Assignment.
Every line of the material has to be retyped exactly.

++++ Given information ++++

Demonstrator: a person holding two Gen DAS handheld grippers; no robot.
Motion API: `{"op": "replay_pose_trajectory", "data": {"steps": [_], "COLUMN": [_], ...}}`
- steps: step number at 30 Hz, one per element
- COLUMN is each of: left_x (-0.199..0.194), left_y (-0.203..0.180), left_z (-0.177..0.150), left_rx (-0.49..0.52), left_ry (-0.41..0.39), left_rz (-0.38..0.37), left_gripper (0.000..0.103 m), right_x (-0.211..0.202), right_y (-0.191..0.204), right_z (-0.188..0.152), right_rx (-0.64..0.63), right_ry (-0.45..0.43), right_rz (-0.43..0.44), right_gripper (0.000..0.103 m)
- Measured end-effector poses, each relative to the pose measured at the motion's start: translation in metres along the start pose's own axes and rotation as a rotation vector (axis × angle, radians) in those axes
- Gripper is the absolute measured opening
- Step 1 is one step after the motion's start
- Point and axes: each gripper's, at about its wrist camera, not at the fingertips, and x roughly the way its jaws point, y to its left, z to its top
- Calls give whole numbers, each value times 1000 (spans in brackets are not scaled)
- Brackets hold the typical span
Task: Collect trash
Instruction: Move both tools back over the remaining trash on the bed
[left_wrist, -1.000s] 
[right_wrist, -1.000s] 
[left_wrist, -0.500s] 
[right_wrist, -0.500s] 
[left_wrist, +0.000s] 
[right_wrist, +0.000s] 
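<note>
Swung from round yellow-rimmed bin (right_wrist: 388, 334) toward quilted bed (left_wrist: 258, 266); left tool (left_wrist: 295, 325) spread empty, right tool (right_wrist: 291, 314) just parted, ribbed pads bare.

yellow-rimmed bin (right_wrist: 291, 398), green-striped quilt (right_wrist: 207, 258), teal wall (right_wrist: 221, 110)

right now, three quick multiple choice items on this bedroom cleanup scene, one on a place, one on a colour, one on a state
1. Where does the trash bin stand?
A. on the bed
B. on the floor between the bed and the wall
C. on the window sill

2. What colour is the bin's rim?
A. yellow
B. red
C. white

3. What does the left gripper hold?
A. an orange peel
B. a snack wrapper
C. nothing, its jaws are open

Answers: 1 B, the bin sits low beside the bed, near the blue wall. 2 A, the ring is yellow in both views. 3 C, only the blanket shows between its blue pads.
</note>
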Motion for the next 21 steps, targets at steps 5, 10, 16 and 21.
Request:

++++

Reply to the task.
Demonstrator: a person holding two Gen DAS handheld grippers; no robot.
Motion API: `{"op": "replay_pose_trajectory", "data": {"steps": [_], "COLUMN": [_], ...}}`
- steps: step number at 30 Hz, one per element
- COLUMN is each of: left_x (-0.199..0.194), left_y (-0.203..0.180), left_z (-0.177..0.150), left_rx (-0.49..0.52), left_ry (-0.41..0.39), left_rz (-0.38..0.37), left_gripper (0.000..0.103 m), right_x (-0.211..0.202), right_y (-0.191..0.204), right_z (-0.188..0.152), right_rx (-0.64..0.63), right_ry (-0.45..0.43), right_rz (-0.43..0.44), right_gripper (0.000..0.103 m)
- Measured end-effector poses, each relative to the pose measured at the motion's start: translation in metres along the start pose's own axes and rotation as a rotation vector (axis × angle, radians) in those axes
- Gripper is the absolute measured opening
- Step 1 is one step after the motion's start
- Point and axes: each gripper's, at about its wrist camera, not at the fingertips, and x roughly the way its jaws point, y to its left, z to its top
- Calls give whole numbers, each value times 1000 (spans in brackets are not scaled)
- Brackets hold the typical span
Task: Collect trash
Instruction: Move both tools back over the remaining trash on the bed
[left_wrist, -1.000s] 
[right_wrist, -1.000s] 
[left_wrist, -0.500s] 
[right_wrist, -0.500s] 
[left_wrist, +0.000s] 
[right_wrist, +0.000s] 
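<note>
Swung from round yellow-rimmed bin (right_wrist: 388, 334) toward quilted bed (left_wrist: 258, 266); left tool (left_wrist: 295, 325) spread empty, right tool (right_wrist: 291, 314) just parted, ribbed pads bare.

yellow-rimmed bin (right_wrist: 291, 398), green-striped quilt (right_wrist: 207, 258), teal wall (right_wrist: 221, 110)

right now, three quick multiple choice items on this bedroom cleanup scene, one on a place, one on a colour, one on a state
1. Where does the trash bin stand?
A. on the bed
B. on the floor between the bed and the wall
C. on the window sill

2. What colour is the bin's rim?
A. yellow
B. red
C. white

3. What does the left gripper hold?
A. an orange peel
B. a snack wrapper
C. nothing, its jaws are open

Answers: 1 B, the bin sits low beside the bed, near the blue wall. 2 A, the ring is yellow in both views. 3 C, only the blanket shows between its blue pads.
</note>
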Motion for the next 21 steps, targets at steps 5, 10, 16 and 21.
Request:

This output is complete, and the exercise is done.